Concentrés sur leurs prises de bec, les ferrailleurs du sud n’ont-ils pas fini par oublier que le thème sur lequel ils se chamaillaient était, originellement, la situation du Nord-Mali? Les doigts de pied en éventail, les “Azawais” s’amusent sans doute de cet embrouillamini qui leur laisse tout le loisir de regarder leur barbe pousser et de déployer leur police islamique. 
Faudra-t-il aller à Montreuil, deuxième ville malienne du monde en nombre de ressortissants, pour trouver des “Maliens-un-point-c’est-tout”? Au milieu de ce panier de crabes politico-militaro-régionalo-religieux du Sahel, il y a pourtant bien des Maliens-un-point-c’est-tout qui ne demandent qu’à vivre indifféremment au nord ou au sud, côte à côte avec d’autres Maliens-un-point-c’est-tout venus indifféremment d’autres régions, militants d’autres partis politiques, pratiquants d’autres confessions et issus d’autres ethnies.
Histoire de s’attarder moins sur les ambitions politicardes ou les convictions rétrogrades, que sur la meilleure manière d’endiguer la crise alimentaire qui progresse aussi sûrement qu’une vague de rebelles. Mais peut-être les “charcutiers” du Mali l’ont-ils oubliée, cette famine annoncée, occupés qu’ils sont à se compter.

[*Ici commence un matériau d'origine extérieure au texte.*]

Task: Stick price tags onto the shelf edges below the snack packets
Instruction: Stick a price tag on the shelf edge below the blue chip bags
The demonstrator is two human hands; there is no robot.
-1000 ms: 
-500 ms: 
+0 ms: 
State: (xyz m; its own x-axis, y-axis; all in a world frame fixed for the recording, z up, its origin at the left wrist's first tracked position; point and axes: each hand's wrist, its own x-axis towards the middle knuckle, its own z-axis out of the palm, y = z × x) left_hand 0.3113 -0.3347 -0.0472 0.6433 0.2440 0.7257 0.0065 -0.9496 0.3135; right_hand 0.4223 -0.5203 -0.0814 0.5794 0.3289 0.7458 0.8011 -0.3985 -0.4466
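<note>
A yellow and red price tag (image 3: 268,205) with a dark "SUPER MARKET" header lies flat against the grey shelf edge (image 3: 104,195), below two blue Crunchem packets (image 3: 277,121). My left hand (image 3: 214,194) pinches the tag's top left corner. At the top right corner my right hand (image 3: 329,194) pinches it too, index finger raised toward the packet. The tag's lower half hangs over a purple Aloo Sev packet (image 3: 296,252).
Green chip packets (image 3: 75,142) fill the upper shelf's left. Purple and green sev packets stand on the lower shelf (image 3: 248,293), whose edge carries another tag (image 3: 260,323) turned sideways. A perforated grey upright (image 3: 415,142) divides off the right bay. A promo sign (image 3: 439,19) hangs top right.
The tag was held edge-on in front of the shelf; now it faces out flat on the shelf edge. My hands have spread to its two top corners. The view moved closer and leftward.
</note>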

Difficile de distinguer les Maliens? Pour les Maliennes, ça risque de se simplifier bientôt: elles seront strictement identiques sous leur burka. Tiens, il y a «Mali» dans «Somalie»….
Damien Glez
Damien Glez est un dessinateur burkinabé. Il dirige le Journal du Jeudi, le plus connu des hebdomadaires satiriques d'Afrique de l'Ouest.